新車の開発段階から技術を提供
ボッシュは、自動車およびエンジンメーカー向け開発サービスを専門とする子会社、ボッシュエンジニアリングが、ドイツのアプシュタットに新しい音響テストセンターを稼働させたことを発表した。
自動車工学にとって、騒音・振動・ハーシュネス(NVH)を最小限に抑えることは大きな課題である。なぜなら、自動車登録に関する政府の規制で、外部騒音レベルに対する制限が定められており、また、自動車の購入者や所有者は、振動や騒音が少なく、滑らかで静かな乗り心地を求めているからである。
ボッシュエンジニアリングは、新車の製品開発チェーン全体にわたる包括的なサービスパッケージを顧客に提供している。設計段階でアドバイスを提供し、開発段階でサポートを提供することで、自動車メーカーは自社の車のNVHについて継続的に改善することが可能となる。

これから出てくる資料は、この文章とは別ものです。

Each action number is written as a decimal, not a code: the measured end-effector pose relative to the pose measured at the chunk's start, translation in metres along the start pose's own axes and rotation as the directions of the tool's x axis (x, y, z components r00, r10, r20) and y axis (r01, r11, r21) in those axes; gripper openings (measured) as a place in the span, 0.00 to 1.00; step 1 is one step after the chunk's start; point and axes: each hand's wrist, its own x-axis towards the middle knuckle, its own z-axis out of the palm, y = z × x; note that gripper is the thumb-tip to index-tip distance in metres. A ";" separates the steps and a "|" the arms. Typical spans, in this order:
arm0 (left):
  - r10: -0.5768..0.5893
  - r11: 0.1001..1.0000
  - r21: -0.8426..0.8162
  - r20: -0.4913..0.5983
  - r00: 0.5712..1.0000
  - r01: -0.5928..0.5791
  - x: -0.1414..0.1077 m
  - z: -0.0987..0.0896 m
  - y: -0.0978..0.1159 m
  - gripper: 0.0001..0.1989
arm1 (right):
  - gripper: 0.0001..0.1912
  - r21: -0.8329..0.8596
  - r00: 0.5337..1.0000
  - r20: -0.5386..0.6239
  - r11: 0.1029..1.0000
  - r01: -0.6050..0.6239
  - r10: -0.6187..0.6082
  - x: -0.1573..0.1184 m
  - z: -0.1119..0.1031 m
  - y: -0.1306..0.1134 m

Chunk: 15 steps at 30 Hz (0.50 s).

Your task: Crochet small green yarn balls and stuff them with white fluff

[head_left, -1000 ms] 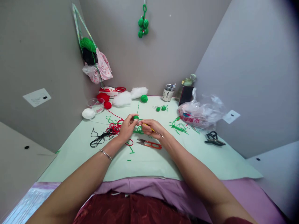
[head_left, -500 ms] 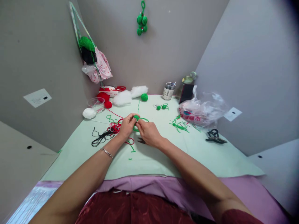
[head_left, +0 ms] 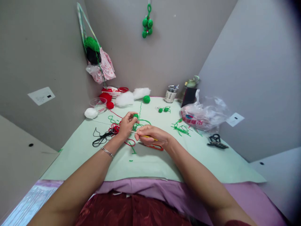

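My left hand [head_left: 127, 125] is closed on a small green crocheted ball [head_left: 135, 116], held between thumb and fingers. My right hand [head_left: 150, 134] grips a crochet hook [head_left: 150, 137] with a yellow handle; its thin metal tip points left, toward the left hand and apart from the ball. Green yarn [head_left: 137, 126] hangs in loops below the ball. Under the right hand lie scissors [head_left: 158, 147] with orange-red handles. Red yarn [head_left: 115, 128] and black cords [head_left: 102, 138] lie tangled left of the left hand.
At the back sit white stuffing [head_left: 124, 99], a green yarn ball [head_left: 146, 99], red yarn balls [head_left: 110, 105] and a pen can [head_left: 171, 94]. Green yarn scraps [head_left: 181, 128], a plastic bag [head_left: 204, 114] and a black hair claw [head_left: 216, 141] are right. A pink bag [head_left: 105, 66] hangs left.
My right hand has drawn away from the green ball, down and to the right, with the crochet hook now plainly visible. The left hand still holds the ball. The view has shifted slightly.
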 end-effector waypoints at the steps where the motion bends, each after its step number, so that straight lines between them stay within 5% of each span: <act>1: 0.001 1.000 0.012 -0.002 1.000 -0.001 0.000 -0.001 0.000 0.12 | 0.17 0.016 1.000 -0.012 1.000 0.013 -0.013 0.001 0.001 0.000; 7: 0.045 0.994 0.095 0.006 0.999 -0.046 -0.002 -0.001 0.001 0.13 | 0.13 0.032 0.954 -0.278 0.991 0.126 -0.112 0.009 -0.007 0.005; 15: 0.110 0.978 0.177 0.024 0.994 -0.113 -0.004 0.001 -0.003 0.13 | 0.11 0.003 0.932 -0.354 0.996 0.085 -0.078 0.012 -0.005 0.008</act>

ボッシュエンジニアリングのNew Calibration Services&Products担当シニアマネージャーであるJörg Vetter氏は、次のように述べた。
「開発期間を短縮するには、音響の最適化を既存の開発プロセスに理想的に統合させることが必要である。」(プレスリリースより引用)
この新しい音響テストセンターで、ボッシュはNVHを改善するための効率的な開発プロセスの段階を設定している。これにより、開発期間をさらに短縮しながら、車両の音響効果を高めることができる。
効果的なテストでコストと時間を削減
アプシュタットの最先端音響テストセンターでは、外界から隔離された防音性の半無響室で、車両全体に与える影響を考慮しながら、新しい、または改善された部品とキャリブレーションを、統一の条件下でテストして比較するための非常に効果的な手段を提供する。
これまでに行われてきた公共道路や私的なテストコースでの音響テストでは、外的要因が測定結果を歪める可能性があり、テスト期間が長く効果的に結果を得ることができなかったが、この新しい音響テストセンターによって、新車の音響特性設計や従来の自動車の音響特性最適化にかかるコストと時間を削減できる。
オーダーメイドで再現性のある開発センターにおける測定や分析、評価の手順は、音響現象を迅速に評価し最適化するのに役立つ。
すべての車両に適応する最先端のNVHラボ技術
新しい音響テストセンターの中心となるのは、特別装備のシャシーダイナモメーターで、これは、燃焼エンジン、ハイブリッド、電気駆動の車両、また、全輪駆動、前輪駆動、後輪駆動のドライブトレインすべてに適合する。
独立して制御できる4つのローラーは、それぞれが150キロワットを供給し、最高で時速250キロを出すことができる。これにより、コーナリング時などの様々な車輪トルクや車輪荷重をシミュレートできる。
そして、十分に断熱されたテストキャビンと静音ローラーにより、背景雑音が最小限に抑えられるため、エンジニアは非常に低い音圧レベルでも測定でき、これは、特に電気自動車をテストするために大きな利点となる。さらに、テストベンチ設計には、将来の水素自動車用の監視機能も含まれている。
ラボ、サウンドスタジオ、シャシーダイナモメーターは、それぞれ独立している。
ラボには、動的NVH動作を分析するための、振動と音圧レベルを測定しモード解析を行う精密機器が装備されており、サウンドスタジオには、バイノーラル再生用のヘッドフォンや高次アンビソニック再生用の13スピーカーアレイなどのハイテク機器が備わっている。
この設定により、エンジニアは実際の車両に取り付けることなく、仮想領域内の様々なコンポーネントの音響特性を比較することが可能となっている。